Amid a pandemic that has closed down fitness centers worldwide, a spate of companies has muscled their way into the booming at-home fitness market.

In just the last two weeks, three-year-old Future, which promises at-home customers access to elite training, closed on $24 million in Series B funding; and Playbook, a nearly five-year-old fitness platform that helps personal trainers stream and charge for their content, raised $9.3 million in Series A funding.

Now, serial entrepreneur Jason Goldberg — who has founded a number of venture-backed startups — is taking the wraps off another live-streaming platform and marketplace. Called Moxie, it connects fitness instructors of all stripes with existing and new students, then enables them to stream classes on a subscription basis — and to keep 85 percent of the revenue for themselves.

Well, according to Goldberg, it’s all far more sophisticated than that. Indeed, Moxie’s 45 employees were working on a very different company until COVID-19 took hold in Europe and the U.S., following its initial outbreak in China. (Moxie is based in Berlin.) After some soul-searching, the team pivoted completely to fitness, and they’ve been testing and tweaking Moxie ever since.

It’s a compelling proposition, even while other startup founders are also chasing after it. A year ago, fitness instructors spent 90 percent of their time in studio settings, but they now spend 90 percent of their time teaching online, which means they need really solid tools to do their jobs well.

While earlier in the pandemic, many of them turned to Zoom, emailing students links and taking payments via Venmo, it was a janky experience for everyone involved.

With Moxie, an instructor, says Goldberg, can broadcast live and recorded classes; access playlists that Moxie has already licensed through third parties (and whose volume Moxie’s technology can dampen when an instructor is talking); and access internal customer relationship management tools that make it easy to track and communicate with students and automatically collect payment from them.

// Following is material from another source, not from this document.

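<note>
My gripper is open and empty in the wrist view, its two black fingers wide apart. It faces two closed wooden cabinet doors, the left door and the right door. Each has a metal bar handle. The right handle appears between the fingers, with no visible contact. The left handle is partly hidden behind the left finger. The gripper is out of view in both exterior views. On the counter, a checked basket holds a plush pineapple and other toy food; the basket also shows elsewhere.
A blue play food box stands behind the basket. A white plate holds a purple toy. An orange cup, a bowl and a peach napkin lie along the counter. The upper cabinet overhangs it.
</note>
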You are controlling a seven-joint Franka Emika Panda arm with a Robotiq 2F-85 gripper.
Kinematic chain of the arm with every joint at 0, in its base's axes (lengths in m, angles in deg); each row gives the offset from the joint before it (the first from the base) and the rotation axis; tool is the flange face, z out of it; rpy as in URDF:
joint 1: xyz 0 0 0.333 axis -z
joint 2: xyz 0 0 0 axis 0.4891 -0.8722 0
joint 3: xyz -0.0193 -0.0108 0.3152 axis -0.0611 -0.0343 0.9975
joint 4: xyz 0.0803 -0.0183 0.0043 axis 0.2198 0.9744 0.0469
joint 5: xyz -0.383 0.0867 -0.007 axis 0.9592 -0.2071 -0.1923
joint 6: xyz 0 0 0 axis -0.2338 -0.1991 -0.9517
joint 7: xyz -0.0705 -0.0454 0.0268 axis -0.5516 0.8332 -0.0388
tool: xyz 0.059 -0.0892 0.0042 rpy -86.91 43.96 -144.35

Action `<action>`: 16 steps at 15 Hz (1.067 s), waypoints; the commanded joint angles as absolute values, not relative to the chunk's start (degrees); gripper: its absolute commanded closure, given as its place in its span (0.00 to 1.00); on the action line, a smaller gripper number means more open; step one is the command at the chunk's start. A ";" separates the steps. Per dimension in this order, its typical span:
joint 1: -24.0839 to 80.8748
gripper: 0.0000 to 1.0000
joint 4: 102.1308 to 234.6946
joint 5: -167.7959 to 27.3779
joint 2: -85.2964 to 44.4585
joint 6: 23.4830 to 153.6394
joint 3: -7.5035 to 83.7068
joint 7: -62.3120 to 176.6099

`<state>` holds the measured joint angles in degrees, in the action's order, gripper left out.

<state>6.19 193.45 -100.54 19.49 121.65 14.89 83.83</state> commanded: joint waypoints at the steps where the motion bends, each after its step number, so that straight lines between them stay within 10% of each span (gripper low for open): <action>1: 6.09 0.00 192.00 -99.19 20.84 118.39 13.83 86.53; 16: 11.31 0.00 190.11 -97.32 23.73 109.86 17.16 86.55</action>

The benefits are resonating, according to Goldberg. He says that largely by finding and pitching instructors on Instagram, Moxie has already attracted more than 2,000 instructors of yoga, pilates, and barre-centered classes among others, and that they are now teaching more than 6,500 classes for a range of prices that the instructors can set themselves.

Classes on average apparently range in price from $5 to $10, and Goldberg says that over the last four weeks, customers have been spending an average of $60 on the platform per month. (Moxie uses Stripe for payments and AWS to store and stream video.)

Investors like Howard Morgan, Geoff Prentice, Allen Morgan who’ve backed Goldberg time and again like the idea, clearly. Along with Tencent, they’ve provided Moxie with $2.1 million in seed funding, and Goldberg suggests he’ll be ready for more capital soon.

Whether new investors will need to be convinced that Moxie is “the one,” given Goldberg’s history, remains to be seen.

As longtime industry watchers might know, Goldberg launched his career as a startup founder long ago with Jobster, a recruiting platform that raised about $50 million before laying off half its staff and selling for undisclosed terms to a site called Recruiting.com.

Goldberg then founded a news aggregation service Social Median, which was was later acquired by a German LinkedIn competitor called XING for undisclosed terms; Fabulis, a social network for the LGBT community that pivoted to become a daily-deals site (and later shut down after spending $1 million in seed funding); and, most famously, Fab .com, a design-focused e-commerce site that was valued at $900 million by its investors at one point but later went out of business.

Undeterred, in late 2016, Goldberg launched a messaging app called Pepo that enabled anyone to create and join live messaging communities and that raised around $3 million from investors, including Tencent. It was a newer iteration of Pepo that Goldberg and his team decided to abandon in March for Moxie.

Certainly, his various endeavors underscore that Goldberg has no shortage of — dare we say it — moxie.  To many investors, that’s the most crucial ingredient in growing a nascent company. In any case, Goldberg doesn’t seem worried about the fitness startup’s prospects. “We have no shortage of people who want to invest in Moxie,” he told us during a call yesterday.